Here's something to think about. A fashion shot in the contemporary style. It's nominally about jeans, and the desire for expensive ones. But note the color of the trees in the background, compared to the color of the jeans. Notice that the railing hits her waist pretty much dead on. Then notice where the horizon line hits their jeans. None of these things are accidents. This is a wildly, profoundly, constructed photograph.

Where does it land on the documentary-external/conceptual-internal spectrum?
Where does it land on the about-the-subject/about-the-photograph spectrum?

I find it to be quite fluid in both dimensions.

But, while I cannot pin the thing down on Lemagny's clock, the clock does provide an interesting framework for thinking about the various ways in which this thing exists, was made, and can be understood.
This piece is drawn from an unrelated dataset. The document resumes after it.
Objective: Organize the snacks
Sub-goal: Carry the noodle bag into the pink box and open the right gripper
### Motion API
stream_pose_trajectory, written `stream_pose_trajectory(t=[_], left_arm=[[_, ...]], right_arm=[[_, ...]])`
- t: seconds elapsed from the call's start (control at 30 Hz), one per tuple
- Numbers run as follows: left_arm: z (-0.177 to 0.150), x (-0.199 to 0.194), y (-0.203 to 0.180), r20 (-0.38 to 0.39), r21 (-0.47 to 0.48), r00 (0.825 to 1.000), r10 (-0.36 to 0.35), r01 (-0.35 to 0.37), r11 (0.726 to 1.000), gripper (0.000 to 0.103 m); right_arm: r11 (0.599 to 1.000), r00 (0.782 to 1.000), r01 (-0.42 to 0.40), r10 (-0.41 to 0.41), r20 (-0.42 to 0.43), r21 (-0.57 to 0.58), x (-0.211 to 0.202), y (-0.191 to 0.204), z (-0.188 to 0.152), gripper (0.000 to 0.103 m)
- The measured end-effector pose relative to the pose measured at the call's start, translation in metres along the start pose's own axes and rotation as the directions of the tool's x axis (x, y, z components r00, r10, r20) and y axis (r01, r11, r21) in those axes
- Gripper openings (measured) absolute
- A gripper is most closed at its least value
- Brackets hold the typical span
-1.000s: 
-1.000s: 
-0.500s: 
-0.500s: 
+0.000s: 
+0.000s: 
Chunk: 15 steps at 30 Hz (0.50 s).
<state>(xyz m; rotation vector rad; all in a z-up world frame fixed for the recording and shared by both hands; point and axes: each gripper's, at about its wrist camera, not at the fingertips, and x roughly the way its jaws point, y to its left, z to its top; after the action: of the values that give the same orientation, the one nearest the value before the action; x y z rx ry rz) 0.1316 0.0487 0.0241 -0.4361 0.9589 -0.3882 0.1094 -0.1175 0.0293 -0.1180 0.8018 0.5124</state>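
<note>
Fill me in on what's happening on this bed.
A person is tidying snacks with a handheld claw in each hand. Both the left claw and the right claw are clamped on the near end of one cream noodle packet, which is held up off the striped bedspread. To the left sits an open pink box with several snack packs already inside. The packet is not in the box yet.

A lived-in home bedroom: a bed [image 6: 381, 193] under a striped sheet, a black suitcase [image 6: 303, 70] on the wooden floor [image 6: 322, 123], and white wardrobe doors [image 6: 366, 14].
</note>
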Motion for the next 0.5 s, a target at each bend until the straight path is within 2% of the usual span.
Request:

How do you know that, Andrew?

There's no way of knowing how much of such photography is left to the snapper, how much is directed by a huddle around a monitor, how much is pure accident (bad one) and how much is just making the most of a lousy situation, location and even wose clothing?

I've done a lot of this sort of work and it's sometimes totally dependent on making the best of somebody else's rotten ideas.

Anybody with a minimum of visual ability will automatically find, instantly, the shape that best combines the background with the subject; that's all it is, automatic judgement and hardly a great deal of "wildly, profoundly, constructed photograph."

You layer too much science onto fashion photography; it's a percentage talent, a percentage chutzpah, a massive pecentage of rapport and another percentage of good luck or bad.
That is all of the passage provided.